I requested a meeting with her last week to talk about my work performance. I knew she would be more upfront with me than my boss. He’s so nice and is always encouraging, but I needed some legitimate feedback. I told her this and she was open with me about how much I am struggling with the work. It wasn’t an easy conversation, but she was still encouraging and reassured me that this job isn’t easy, and the fact that I was hired later in the year puts us in a tough position because Open Enrollment is coming up in a couple of months. I took the feedback well and went about my day as usual. But then it started to get to me, and the next thing I knew my already triggered brain was on fire.

Now, my mental health journey only began a couple of years ago and I’ve barely skimmed the surface. Reflecting on the conversation with my manager, I did a little bit of research when I had downtime to find some answers. Turns out, people with MD and CPTSD (like myself) can experience chronic brain fog. (FYI I also have severe ADHD so there’s that too.)

For those of you who don’t know a whole lot about it, for instance, CPTSD will trigger a constant fight or flight response which can cause the brain to become physically inflamed thus enabling cognitive dissonance. I had no idea it was directly related to my diagnoses. It makes sense. I also find it funny (not really lol) that the majority of the abuse I experienced growing up was from my parents aggressively belittling and insulting my intelligence. It went on for years. The trauma I endured has now made me less intelligent because my brain is constantly at war with itself. My inability to produce results quickly in school, work, and my personal life has been a closeted insecurity of mine for years.

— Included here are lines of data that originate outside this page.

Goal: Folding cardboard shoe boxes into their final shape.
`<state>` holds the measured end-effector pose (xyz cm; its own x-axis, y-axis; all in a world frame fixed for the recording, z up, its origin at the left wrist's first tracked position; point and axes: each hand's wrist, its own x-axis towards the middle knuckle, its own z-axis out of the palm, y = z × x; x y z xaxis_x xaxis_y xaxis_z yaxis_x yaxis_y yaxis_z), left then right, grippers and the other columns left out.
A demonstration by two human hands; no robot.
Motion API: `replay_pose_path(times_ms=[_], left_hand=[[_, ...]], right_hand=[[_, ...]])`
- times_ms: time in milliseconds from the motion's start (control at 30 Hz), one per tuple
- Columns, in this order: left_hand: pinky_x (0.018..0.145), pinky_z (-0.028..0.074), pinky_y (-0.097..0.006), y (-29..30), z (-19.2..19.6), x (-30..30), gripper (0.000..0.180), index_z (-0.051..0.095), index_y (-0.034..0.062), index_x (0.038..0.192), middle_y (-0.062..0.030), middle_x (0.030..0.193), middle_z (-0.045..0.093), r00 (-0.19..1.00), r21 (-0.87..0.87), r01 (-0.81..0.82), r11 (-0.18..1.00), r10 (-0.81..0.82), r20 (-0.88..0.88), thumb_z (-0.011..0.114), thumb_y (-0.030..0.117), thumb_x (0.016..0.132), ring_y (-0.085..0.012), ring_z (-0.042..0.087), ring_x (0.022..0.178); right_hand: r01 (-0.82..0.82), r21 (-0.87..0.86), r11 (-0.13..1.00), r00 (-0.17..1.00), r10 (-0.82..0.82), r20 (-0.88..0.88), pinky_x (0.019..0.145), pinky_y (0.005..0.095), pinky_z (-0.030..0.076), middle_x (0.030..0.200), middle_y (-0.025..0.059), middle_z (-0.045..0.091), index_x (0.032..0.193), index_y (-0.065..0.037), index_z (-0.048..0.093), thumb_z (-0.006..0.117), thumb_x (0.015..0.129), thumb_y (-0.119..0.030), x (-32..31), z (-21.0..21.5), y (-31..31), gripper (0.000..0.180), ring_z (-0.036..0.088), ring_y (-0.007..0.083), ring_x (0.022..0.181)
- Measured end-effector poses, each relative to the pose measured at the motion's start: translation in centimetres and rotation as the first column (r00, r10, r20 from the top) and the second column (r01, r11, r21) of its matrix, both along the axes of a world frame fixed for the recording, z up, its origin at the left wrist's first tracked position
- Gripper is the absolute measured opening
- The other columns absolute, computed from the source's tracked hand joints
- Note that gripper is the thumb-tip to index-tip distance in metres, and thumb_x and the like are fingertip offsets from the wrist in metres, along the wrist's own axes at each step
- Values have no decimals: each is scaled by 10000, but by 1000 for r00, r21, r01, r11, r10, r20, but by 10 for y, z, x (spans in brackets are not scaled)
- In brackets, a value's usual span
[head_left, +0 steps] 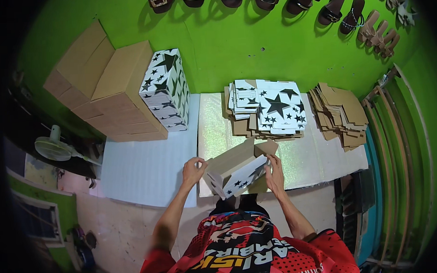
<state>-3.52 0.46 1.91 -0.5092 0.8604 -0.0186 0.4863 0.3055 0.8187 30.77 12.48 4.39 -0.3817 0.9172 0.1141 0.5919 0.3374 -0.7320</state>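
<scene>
Between my hands, at the front edge of the table, a part-folded cardboard box (245, 176) is tilted, with its top open. Its outside is white with black stars and its inside is plain brown. My left hand (194, 171) pinches the box's left end, thumb and fingers together. At the opposite end my right hand (274, 172) grips the side wall next to a raised brown flap (266, 147). Some of the right fingers are hidden behind the cardboard. Just beyond the box lies a stack of flat star-printed box blanks (277, 107).
Plain brown flat blanks (340, 114) are piled at the table's right. Brown boxes (126, 113) and star-printed boxes (168, 92) stand stacked on the pale left table (147, 172). A fan (55, 144) is at far left. Sandals (332, 12) hang on the green wall.
</scene>
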Motion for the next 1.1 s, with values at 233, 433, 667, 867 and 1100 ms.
replay_pose_path(times_ms=[233, 433, 667, 867, 1100], left_hand=[[1064, 450, -525, -29, 20, 33, 155, 734, 76, 852, -100, 1008, 761, 976, 186, 40, 982, 2, -216, 781, 224, 868, -336, 694, 1095], [994, 478, -502, -64, 40, 49, 118, 709, 59, 807, -97, 984, 754, 908, 197, 35, 980, 51, -416, 782, 144, 844, -351, 687, 1074], [704, 556, -425, -93, 49, 131, 343, 771, 20, 871, -166, 820, 739, 919, -20, 345, 939, -333, 213, 812, 360, 897, -320, 715, 750], [722, 553, -423, -61, 102, 136, 461, 762, -6, 976, -150, 831, 723, 974, -65, 110, 992, -95, 205, 786, 452, 927, -306, 706, 764], [1053, 473, -497, -1, 48, 109, 969, 365, 26, 1594, -273, 1338, 570, 975, -33, -188, 982, 183, -124, 819, 481, 869, -417, 559, 1267]], right_hand=[[240, -316, 918, 965, -262, -26, 1273, 484, 259, 1686, 390, 125, 1599, 61, 325, 831, 806, -509, -35, -8, -44, 1100, 178, 505, 1584], [-63, -347, 936, 972, -22, -234, 1217, 424, 372, 1557, 312, 486, 1618, -4, 349, 641, 834, -22, -53, 5, -11, 837, 467, 375, 1479], [-698, -101, 709, 665, 693, 279, 904, 476, 586, 1438, 159, 602, 1473, -225, 584, 642, 783, 12, -125, 56, 74, 732, 705, 395, 1064], [-814, -204, 543, 327, 720, 612, 823, 472, 595, 1248, 71, 727, 1249, -204, 713, 641, 837, 21, -172, 63, 67, 475, 732, 339, 1065], [-738, 81, 670, 656, 685, 318, 986, 462, 565, 1535, 82, 520, 1403, -188, 601, 752, 902, -118, -142, 39, 82, 527, 646, 352, 1237]])
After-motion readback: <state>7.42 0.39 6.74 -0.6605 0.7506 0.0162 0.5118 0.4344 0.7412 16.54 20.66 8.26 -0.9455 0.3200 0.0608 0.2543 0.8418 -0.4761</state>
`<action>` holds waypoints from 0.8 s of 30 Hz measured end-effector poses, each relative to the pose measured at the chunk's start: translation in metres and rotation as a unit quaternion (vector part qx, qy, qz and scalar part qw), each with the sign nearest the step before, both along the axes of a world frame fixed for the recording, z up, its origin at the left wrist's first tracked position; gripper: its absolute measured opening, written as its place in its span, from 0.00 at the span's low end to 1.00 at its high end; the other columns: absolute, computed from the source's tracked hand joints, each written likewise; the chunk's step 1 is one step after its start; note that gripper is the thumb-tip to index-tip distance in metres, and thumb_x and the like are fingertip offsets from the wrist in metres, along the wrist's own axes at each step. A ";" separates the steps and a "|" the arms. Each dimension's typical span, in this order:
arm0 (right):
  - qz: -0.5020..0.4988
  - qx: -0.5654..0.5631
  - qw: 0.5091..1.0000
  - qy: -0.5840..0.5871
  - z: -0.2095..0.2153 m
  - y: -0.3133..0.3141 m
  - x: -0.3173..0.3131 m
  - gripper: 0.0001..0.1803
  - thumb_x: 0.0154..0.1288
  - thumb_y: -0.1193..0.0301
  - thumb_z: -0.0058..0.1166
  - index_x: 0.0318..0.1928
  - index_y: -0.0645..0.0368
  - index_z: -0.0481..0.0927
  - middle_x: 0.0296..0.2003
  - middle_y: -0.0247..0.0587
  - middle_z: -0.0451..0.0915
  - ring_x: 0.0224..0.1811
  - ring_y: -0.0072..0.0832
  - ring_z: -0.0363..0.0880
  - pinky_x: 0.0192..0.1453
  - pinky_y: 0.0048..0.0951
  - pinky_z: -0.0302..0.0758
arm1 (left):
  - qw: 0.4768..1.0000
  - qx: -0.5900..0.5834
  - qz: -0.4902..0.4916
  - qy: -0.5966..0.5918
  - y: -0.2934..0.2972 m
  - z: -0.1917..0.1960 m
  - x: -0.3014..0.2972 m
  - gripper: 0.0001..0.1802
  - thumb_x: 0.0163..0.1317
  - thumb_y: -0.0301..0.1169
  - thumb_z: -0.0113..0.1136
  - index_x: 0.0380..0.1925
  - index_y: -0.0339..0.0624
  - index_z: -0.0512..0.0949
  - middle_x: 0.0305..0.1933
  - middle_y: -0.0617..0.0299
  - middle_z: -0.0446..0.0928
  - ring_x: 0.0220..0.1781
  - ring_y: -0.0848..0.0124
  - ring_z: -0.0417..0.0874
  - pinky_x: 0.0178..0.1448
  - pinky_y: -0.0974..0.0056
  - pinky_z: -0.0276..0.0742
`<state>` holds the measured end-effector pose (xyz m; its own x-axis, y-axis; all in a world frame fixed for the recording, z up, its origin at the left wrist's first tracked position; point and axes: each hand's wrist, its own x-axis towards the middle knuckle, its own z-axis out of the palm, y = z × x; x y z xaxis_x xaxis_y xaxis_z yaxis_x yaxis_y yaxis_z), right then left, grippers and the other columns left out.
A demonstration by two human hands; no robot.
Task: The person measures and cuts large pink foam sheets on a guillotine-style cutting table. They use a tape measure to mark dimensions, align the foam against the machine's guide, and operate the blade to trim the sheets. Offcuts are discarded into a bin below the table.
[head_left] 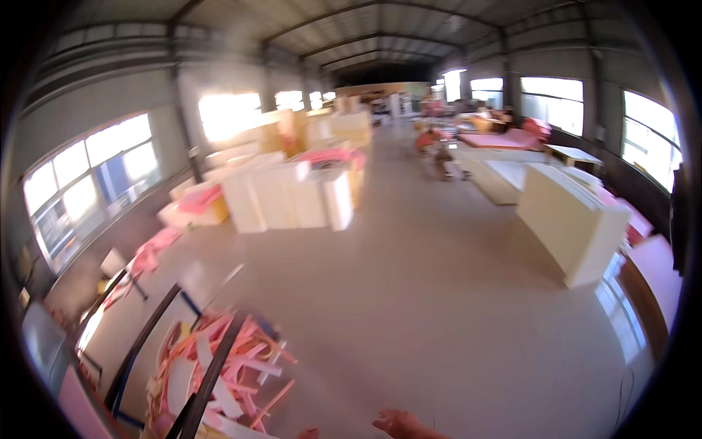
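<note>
"Pink and white: are those the strips [246,364] nearest my hands?"

"Yes, heaped to the left of your left hand [309,433], partly behind a dark bar [217,364]. Only a bit of that hand shows, so I can't tell how its fingers stand."

"And my right?"

"Your right hand [398,423] is blurred. Nothing shows in it; spread or pressed together, I can't tell."

"How far along?"

"The strips look already cut and gathered. Beyond your hands, white blocks [289,197] stand leftward, a cream block [548,219] rightward. How much remains isn't clear."
</note>
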<state>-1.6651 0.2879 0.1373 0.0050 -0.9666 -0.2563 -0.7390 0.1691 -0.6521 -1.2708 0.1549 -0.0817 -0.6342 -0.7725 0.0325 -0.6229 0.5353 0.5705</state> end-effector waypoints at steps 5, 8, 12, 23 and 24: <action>0.218 -0.007 0.974 0.060 -0.005 -0.186 -0.051 0.26 0.70 0.44 0.44 0.52 0.49 0.79 0.54 0.42 0.81 0.58 0.46 0.77 0.59 0.48 0.73 | 0.976 0.076 0.132 -0.157 0.027 0.059 0.083 0.17 0.54 0.35 0.65 0.43 0.43 0.76 0.31 0.54 0.78 0.35 0.58 0.79 0.41 0.54 0.79; 0.203 0.018 0.977 0.061 -0.017 -0.289 -0.062 0.26 0.69 0.43 0.44 0.51 0.49 0.79 0.53 0.43 0.81 0.56 0.46 0.79 0.58 0.48 0.74 | 0.916 0.212 0.253 -0.230 -0.003 0.066 0.116 0.16 0.57 0.37 0.62 0.43 0.44 0.77 0.36 0.53 0.79 0.40 0.58 0.79 0.45 0.52 0.78; 0.253 -0.050 0.957 0.130 -0.137 -0.396 -0.130 0.21 0.70 0.49 0.47 0.47 0.50 0.81 0.50 0.44 0.83 0.53 0.42 0.81 0.55 0.46 0.77 | 0.895 0.263 0.271 -0.237 -0.081 0.051 0.114 0.15 0.60 0.40 0.59 0.43 0.44 0.79 0.41 0.52 0.80 0.48 0.58 0.79 0.50 0.51 0.76; 0.012 0.385 0.915 0.120 -0.274 -0.521 -0.334 0.12 0.63 0.59 0.56 0.32 0.53 0.80 0.30 0.41 0.84 0.34 0.41 0.84 0.38 0.45 0.78 | 0.895 -0.105 0.431 -0.048 -0.639 0.042 -0.154 0.29 0.45 0.34 0.71 0.50 0.46 0.74 0.45 0.46 0.76 0.50 0.48 0.80 0.51 0.51 0.79; 0.011 0.389 0.914 0.115 -0.278 -0.551 -0.333 0.11 0.62 0.59 0.56 0.32 0.52 0.80 0.29 0.41 0.84 0.33 0.40 0.84 0.38 0.44 0.78 | 0.891 -0.110 0.438 -0.036 -0.674 0.030 -0.161 0.28 0.44 0.35 0.71 0.49 0.47 0.75 0.46 0.47 0.76 0.51 0.48 0.80 0.52 0.51 0.78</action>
<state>-1.9979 -0.2635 -0.1407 -0.1175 -0.4926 -0.8623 -0.8501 0.4988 -0.1691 -1.4318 -0.5193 -0.0517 0.2030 -0.9523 0.2280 -0.8874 -0.0804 0.4540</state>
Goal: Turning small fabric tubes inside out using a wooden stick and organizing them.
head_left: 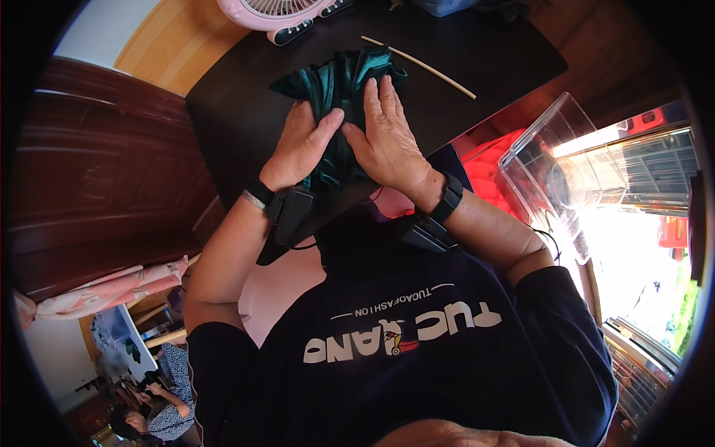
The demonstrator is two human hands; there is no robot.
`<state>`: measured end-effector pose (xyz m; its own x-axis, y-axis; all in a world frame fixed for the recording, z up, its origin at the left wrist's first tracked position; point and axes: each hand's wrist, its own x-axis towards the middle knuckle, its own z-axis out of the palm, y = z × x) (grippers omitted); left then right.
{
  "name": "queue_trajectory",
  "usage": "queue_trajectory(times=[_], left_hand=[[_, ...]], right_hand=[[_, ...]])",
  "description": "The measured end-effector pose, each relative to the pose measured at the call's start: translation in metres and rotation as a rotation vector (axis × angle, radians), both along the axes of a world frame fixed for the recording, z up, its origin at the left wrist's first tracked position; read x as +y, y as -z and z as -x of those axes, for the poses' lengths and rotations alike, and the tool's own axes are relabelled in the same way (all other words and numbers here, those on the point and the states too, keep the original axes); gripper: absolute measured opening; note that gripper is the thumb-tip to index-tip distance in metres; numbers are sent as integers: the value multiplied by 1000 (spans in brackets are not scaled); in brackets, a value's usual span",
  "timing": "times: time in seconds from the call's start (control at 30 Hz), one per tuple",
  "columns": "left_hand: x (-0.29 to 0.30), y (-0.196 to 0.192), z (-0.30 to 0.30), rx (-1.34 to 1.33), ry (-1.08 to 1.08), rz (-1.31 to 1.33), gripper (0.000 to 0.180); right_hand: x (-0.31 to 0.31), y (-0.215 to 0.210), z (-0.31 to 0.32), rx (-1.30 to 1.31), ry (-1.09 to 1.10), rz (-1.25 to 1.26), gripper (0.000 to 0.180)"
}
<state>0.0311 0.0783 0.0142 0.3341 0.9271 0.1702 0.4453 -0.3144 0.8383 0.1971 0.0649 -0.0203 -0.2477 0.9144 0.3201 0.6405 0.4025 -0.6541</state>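
A dark green, shiny velvet-like cloth (pixel 325 86) lies bunched in folds on the dark table. My left hand (pixel 302 145) is at its left side, closed on the cloth, with the thumb over the folds and most of the fingers hidden by the fabric and the hand itself. My right hand (pixel 391 145) rests on the right part of the cloth, its fingers stretched out flat and the thumb pointing toward the left thumb. Beyond the cloth, to the right, a thin pale wooden stick (pixel 432 68) lies apart from both hands.
A pink fan (pixel 279 11) stands at the table's (pixel 246 89) far edge, with a blue container (pixel 445 6) to its right. A clear plastic bin (pixel 555 160) and a red object (pixel 491 160) are beyond the right edge. Another person (pixel 167 417) is at the lower left.
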Motion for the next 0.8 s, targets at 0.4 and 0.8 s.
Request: queue_trajectory(times=[0.4, 0.8], left_hand=[[46, -28, 30, 568, -134, 496, 59], [48, -4, 33, -469, -248, 723, 85]], right_hand=[[4, -7, -4, 274, -25, 191, 92], [7, -3, -12, 469, -35, 226, 90]])
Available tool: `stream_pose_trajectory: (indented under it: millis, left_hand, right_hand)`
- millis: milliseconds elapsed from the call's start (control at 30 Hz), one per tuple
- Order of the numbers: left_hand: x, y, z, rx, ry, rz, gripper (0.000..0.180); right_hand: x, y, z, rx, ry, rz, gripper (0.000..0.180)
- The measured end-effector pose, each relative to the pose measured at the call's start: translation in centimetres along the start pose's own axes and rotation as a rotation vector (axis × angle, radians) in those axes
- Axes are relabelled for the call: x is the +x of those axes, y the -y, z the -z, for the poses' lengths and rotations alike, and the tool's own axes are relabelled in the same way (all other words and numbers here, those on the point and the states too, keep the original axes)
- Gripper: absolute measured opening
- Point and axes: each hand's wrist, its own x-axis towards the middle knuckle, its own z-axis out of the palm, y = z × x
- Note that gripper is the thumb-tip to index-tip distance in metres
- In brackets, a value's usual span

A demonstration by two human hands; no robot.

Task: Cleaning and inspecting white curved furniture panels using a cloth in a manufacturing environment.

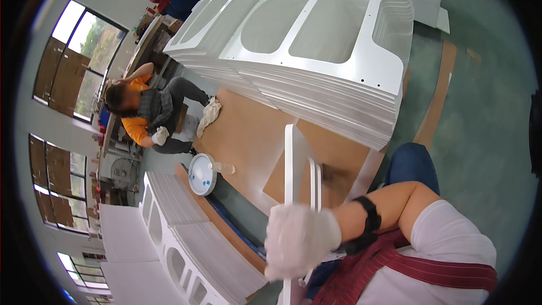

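Note:
My right hand, in a white glove with a black band at the wrist, is closed around the lower part of a thin white metal panel. The panel stands upright and edge-on in front of me, above a brown cardboard sheet. Behind it rises a tall stack of white panels with large rounded cut-outs. My left hand is not visible. My knee in blue jeans shows to the right of the panel.
A seated person in an orange top works at the left, beside a white rag. A round white container sits at the cardboard's edge. More white panel stacks fill the lower left. Green floor lies right.

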Motion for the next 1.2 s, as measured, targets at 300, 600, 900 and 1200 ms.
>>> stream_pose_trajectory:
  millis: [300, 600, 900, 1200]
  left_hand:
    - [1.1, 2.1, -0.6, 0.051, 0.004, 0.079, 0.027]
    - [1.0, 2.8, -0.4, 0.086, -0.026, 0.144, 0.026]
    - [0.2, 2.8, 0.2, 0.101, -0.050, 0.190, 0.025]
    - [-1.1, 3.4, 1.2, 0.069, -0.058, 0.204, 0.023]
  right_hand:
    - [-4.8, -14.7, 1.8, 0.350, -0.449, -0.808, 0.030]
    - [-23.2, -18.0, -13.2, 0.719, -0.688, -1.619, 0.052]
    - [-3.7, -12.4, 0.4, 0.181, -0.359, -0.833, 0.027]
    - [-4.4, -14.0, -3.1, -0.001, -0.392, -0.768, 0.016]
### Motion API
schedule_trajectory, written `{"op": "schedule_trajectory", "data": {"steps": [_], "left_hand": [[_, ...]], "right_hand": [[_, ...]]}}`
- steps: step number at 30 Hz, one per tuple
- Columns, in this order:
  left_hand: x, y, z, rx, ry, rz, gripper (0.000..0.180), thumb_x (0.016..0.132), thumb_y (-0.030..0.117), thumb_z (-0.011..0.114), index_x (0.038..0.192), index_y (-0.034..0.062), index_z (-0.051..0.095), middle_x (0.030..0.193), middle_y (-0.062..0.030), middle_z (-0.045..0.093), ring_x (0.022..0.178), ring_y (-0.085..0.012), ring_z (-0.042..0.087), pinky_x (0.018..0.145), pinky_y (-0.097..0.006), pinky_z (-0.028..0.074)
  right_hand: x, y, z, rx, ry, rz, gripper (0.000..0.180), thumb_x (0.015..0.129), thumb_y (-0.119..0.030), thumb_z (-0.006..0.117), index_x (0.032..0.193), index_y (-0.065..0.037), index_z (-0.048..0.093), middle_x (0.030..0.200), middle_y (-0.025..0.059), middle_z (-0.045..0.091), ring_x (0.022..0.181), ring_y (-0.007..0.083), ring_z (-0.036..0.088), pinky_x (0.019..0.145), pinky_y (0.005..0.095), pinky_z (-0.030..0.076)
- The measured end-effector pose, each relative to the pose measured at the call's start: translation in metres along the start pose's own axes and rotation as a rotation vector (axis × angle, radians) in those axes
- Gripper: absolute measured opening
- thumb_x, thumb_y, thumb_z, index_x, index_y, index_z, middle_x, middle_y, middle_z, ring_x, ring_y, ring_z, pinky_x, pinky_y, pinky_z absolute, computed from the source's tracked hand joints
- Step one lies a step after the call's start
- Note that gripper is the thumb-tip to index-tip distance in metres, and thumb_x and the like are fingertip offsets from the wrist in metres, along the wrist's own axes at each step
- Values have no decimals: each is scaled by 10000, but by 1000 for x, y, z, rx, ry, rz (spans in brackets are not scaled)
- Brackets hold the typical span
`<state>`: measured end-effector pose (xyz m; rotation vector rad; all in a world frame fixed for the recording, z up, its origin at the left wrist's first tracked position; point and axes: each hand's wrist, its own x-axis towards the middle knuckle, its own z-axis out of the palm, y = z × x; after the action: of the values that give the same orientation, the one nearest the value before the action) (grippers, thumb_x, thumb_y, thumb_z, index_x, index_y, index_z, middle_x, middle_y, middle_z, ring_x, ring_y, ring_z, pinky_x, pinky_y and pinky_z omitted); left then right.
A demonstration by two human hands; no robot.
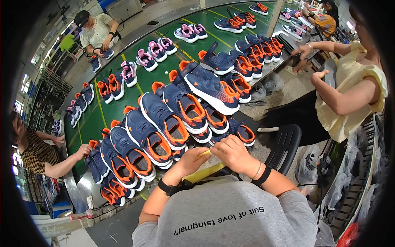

At the end of the day, my boss calls me into his office. Sure as shit, my manager is sitting right there. I already know how this is going to play out. Long story short, my boss was very professional but confronted me about the conversation I had with my manager earlier that day. I ended up telling my boss about my condition which was the absolute last thing I wanted to do. Because I was already triggered, I immediately began crying and it was so painful. As I mentioned earlier, my boss is nice but he is older and more detached once it comes to mental health and he didn’t realize that he was saying all the wrong things. “We all get depressed,” “I want results,” etc. This job is supposed to be a fresh start for me and now I’m being looked at like a crazy person for lack of a better word. My manager has done this before (telling my boss something that I want off the record for personal reasons) and she seriously crossed a boundary this time. I didn’t think I had to place that boundary. It was a private conversation. Now I feel as though I can’t go to her for anything.

I can’t take it anymore. I’m in therapy. I’m experimenting with medication which has been hard. I feel so completely overwhelmed and worthless in my professional life. It doesn’t seem to end. I have no plans to hurt myself, but this experience genuinely made me want to not be here on earth anymore.